- _About this task_: The data should be duplicated exactly, with every word kept as it is.

------------------------------------------------------------

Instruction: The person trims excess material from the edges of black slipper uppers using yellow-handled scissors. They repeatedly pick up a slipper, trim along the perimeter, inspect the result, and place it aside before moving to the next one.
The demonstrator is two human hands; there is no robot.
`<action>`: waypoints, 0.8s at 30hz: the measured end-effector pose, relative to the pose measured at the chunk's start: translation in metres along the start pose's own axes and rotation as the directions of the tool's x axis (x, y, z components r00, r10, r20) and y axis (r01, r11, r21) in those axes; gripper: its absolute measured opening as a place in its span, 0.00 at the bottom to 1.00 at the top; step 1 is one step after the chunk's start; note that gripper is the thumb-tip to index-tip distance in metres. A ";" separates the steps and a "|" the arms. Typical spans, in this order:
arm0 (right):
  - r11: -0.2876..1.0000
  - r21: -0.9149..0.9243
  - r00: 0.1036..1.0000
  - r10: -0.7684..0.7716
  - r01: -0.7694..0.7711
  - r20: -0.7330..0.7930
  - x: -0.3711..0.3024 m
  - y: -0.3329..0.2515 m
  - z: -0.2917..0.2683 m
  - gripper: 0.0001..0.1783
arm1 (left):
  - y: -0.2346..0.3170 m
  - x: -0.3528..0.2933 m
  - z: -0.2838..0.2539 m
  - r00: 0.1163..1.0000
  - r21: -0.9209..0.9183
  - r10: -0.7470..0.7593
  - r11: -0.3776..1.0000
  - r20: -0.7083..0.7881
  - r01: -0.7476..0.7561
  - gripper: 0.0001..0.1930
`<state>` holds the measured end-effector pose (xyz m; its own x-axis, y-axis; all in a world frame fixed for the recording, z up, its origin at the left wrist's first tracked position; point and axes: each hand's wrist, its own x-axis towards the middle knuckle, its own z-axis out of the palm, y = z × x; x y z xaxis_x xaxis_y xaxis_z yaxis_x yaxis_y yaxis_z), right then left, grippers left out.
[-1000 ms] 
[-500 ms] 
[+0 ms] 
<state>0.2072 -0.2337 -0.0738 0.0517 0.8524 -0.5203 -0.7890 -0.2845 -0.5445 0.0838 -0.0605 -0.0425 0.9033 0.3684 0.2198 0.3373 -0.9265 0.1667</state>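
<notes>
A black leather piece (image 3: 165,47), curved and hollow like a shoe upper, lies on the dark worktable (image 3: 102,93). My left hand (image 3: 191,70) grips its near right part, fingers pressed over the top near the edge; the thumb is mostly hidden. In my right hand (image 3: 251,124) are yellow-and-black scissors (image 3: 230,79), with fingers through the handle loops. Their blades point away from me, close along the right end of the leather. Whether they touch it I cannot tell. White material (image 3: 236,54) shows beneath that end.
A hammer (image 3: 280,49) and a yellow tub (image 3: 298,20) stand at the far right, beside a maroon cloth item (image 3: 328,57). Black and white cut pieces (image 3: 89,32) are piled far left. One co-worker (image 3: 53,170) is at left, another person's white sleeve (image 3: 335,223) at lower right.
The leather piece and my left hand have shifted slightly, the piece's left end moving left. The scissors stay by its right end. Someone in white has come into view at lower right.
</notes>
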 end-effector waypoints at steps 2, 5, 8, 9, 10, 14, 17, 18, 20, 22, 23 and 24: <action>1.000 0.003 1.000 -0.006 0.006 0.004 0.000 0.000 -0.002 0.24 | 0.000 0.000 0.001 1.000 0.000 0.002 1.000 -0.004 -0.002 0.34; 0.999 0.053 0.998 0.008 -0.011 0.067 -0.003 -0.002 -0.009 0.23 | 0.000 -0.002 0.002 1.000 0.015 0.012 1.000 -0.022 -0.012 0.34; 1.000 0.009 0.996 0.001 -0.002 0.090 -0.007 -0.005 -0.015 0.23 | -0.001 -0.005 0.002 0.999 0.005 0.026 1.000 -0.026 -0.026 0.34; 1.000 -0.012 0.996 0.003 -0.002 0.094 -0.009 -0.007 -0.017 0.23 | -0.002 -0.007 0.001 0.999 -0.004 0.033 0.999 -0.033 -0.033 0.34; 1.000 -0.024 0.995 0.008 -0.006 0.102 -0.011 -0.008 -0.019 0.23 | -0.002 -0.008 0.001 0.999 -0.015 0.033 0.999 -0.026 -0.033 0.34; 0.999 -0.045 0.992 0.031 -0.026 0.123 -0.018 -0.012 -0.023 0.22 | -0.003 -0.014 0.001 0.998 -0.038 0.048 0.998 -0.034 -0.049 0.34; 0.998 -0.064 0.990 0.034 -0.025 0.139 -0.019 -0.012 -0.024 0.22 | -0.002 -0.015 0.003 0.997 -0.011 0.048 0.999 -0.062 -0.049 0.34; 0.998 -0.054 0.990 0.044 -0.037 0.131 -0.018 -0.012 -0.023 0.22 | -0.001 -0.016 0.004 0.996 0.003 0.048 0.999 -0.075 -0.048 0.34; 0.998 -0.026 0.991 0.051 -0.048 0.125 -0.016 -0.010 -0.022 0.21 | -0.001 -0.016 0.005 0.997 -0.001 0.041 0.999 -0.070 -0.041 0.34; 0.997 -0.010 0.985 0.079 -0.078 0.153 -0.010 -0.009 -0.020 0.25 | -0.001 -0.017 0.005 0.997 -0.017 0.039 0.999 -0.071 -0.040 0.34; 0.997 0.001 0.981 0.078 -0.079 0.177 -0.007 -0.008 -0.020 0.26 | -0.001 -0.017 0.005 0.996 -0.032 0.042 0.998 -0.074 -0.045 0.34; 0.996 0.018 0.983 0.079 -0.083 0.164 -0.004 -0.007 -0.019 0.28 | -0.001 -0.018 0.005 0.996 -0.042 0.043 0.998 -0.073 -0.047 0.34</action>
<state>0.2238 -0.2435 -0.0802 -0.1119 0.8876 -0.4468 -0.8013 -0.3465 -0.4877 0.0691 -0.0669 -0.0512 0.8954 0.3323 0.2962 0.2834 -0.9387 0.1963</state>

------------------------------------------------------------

- _Task output_:
Instruction: The person trims excess material from the edges of black slipper uppers using yellow-handled scissors. They repeatedly pick up a slipper, trim along the perimeter, inspect the result, and place it aside before moving to the next one.
The demonstrator is two human hands; there is no robot.
`<action>`: waypoints, 0.8s at 30hz: the measured end-effector pose, relative to the pose measured at the chunk's start: translation in metres along the start pose's own axes and rotation as the directions of the tool's x axis (x, y, z components r00, r10, r20) and y axis (r01, r11, r21) in those axes; gripper: its absolute measured opening as a place in its span, 0.00 at the bottom to 1.00 at the top; step 1 is one step after the chunk's start; note that gripper is the thumb-tip to index-tip distance in metres. A ";" separates the steps and a "|" the arms. Typical spans, in this order:
arm0 (right):
  - r11: -0.2876..1.0000
  - r21: -0.9149..0.9243
  - r00: 0.1036..1.0000
  - r10: -0.7684..0.7716
  - r01: -0.7694..0.7711
  - r20: -0.7330..0.7930
  - x: -0.3711..0.3024 m
  - y: -0.3329..0.2515 m
  - z: -0.2917..0.2683 m
  - gripper: 0.0001..0.1783
arm1 (left):
  - y: -0.2346..0.3170 m
  - x: -0.3528..0.2933 m
  - z: -0.2838..0.2539 m
  - r00: 0.1163..1.0000
  - r21: -0.9209..0.9183
  - r10: -0.7470..0.7593
  - r11: -0.3776..1.0000
  - r20: -0.7083..0.7881
  - r01: -0.7476..0.7561
  - gripper: 0.0001..0.1930
`<state>` holds the measured end-effector pose (xyz m; its own x-axis, y-axis; all in a world frame fixed for the recording, z up, its origin at the left wrist's first tracked position; point and axes: each hand's wrist, its own x-axis towards the middle knuckle, its own z-axis out of the palm, y = z × x; x y z xaxis_x xaxis_y xaxis_z yaxis_x yaxis_y yaxis_z), right then left, grippers left out.
[-1000 ms] 
[-500 ms] 
[+0 ms] 
<state>0.2072 -0.2337 -0.0738 0.0517 0.8524 -0.5203 -0.7890 -0.2845 -0.5445 0.0838 -0.0605 -0.0425 0.9033 0.3684 0.2198 0.3373 -0.9265 0.1667</state>
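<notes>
A black leather piece (image 3: 165,47), curved and hollow like a shoe upper, lies on the dark worktable (image 3: 102,93). My left hand (image 3: 191,70) grips its near right part, fingers pressed over the top near the edge; the thumb is mostly hidden. In my right hand (image 3: 251,124) are yellow-and-black scissors (image 3: 230,79), with fingers through the handle loops. Their blades point away from me, close along the right end of the leather. Whether they touch it I cannot tell. White material (image 3: 236,54) shows beneath that end.
A hammer (image 3: 280,49) and a yellow tub (image 3: 298,20) stand at the far right, beside a maroon cloth item (image 3: 328,57). Black and white cut pieces (image 3: 89,32) are piled far left. One co-worker (image 3: 53,170) is at left, another person's white sleeve (image 3: 335,223) at lower right.
The leather piece and my left hand have shifted slightly, the piece's left end moving left. The scissors stay by its right end. Someone in white has come into view at lower right.
</notes>
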 end-effector waypoints at steps 2, 5, 8, 9, 10, 14, 17, 18, 20, 22, 23 and 24: <action>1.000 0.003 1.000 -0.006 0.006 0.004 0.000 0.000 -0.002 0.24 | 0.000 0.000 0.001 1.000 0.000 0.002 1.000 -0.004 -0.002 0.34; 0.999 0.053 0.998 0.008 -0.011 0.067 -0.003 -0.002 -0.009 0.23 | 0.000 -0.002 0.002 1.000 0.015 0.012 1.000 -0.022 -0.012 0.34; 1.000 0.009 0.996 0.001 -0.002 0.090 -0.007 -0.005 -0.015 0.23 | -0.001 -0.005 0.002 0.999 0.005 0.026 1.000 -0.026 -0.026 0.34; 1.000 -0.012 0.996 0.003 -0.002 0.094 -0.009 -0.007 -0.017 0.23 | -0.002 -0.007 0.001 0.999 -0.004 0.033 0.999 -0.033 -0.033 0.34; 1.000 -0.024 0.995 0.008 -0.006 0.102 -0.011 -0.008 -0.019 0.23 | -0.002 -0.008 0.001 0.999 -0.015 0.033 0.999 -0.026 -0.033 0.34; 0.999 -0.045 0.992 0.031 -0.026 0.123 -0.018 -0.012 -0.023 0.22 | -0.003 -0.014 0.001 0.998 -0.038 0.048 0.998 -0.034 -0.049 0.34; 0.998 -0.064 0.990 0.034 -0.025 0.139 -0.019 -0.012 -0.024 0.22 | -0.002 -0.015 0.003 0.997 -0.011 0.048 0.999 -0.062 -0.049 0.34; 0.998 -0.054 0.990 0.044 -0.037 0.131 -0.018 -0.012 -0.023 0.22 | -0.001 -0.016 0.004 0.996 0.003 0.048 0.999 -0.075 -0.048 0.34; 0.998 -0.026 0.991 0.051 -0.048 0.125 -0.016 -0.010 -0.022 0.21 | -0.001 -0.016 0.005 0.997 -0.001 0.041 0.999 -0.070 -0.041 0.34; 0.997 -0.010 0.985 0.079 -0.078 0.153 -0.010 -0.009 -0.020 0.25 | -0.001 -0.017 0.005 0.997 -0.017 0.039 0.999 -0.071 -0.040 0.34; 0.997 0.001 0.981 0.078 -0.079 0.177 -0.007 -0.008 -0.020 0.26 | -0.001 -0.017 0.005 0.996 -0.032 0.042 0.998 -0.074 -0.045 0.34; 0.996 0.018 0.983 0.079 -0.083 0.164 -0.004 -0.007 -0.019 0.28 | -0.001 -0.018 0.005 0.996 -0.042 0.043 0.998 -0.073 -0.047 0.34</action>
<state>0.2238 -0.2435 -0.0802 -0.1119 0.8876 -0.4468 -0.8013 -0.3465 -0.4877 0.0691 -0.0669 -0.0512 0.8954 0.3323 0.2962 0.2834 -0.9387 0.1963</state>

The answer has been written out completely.